SELC has achieved the Oregon Program of Quality designation. To achieve this designation, SELC had to meet research-based standards for program quality, including collaborative family partnerships, child development and learning, highly qualified personnel, health and safety practices, developmental environments, and effective administration and business practices.
Positive Behavior Intervention Support (PBIS) is utilized to help our students enhance and improve their productive social behavior while reducing any problematic behavior. PBIS focuses on the behavior we want to see instead of the behavior we saw. PBIS helps the child build his or her social-emotional domains and develop social skills. PBIS utilizes several teaching strategies including pre-teaching skills and routines, positive statements and positive reinforcements to guide children through the decision making process.
The preschool and infant/toddler programs use the Preschool Observation Checklist and Evaluation Tool (POCETTM) to observe and document each child’s developmental progress. Starting in the infant room, each child is observed using developmental guidelines which are divided into eight domains of learning. The documentation follows the child into the toddler room, then the preschool room and into kindergarten. Our teachers utilize POCETTM to inform instruction for individual, small group and whole group development.
Verbal and non-verbal communication is encouraged and supported through a variety of interactions throughout the day. We use Baby Signing Time® and Signing Time® to teach American Sign Language and encourage pre-verbal communication. The teachers use a variety of methods including videos, flashcards, books and daily interactions with the children. Sign language has been proven to help children communicate their needs to adults, reducing frustration between children and caregivers.
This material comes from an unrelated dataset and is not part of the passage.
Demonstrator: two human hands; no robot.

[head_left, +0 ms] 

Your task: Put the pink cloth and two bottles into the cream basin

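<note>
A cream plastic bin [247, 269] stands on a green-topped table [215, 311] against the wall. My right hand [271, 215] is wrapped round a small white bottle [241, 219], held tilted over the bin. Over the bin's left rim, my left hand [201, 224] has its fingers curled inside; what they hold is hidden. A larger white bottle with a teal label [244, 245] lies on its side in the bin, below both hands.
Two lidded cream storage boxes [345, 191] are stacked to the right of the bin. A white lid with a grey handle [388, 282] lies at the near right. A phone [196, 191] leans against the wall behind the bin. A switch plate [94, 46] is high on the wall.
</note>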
Early Intervention (EI) provides services to children from birth to school age that have developmental delays or disabilities. The goal of EI is to increase the number of child care options available to families of children with disabilities in the community. They provide early intervention services and support to children with disabilities in natural settings, alongside typically developing peers. EI recruits and trains child care providers to include children with disabilities in their child care settings.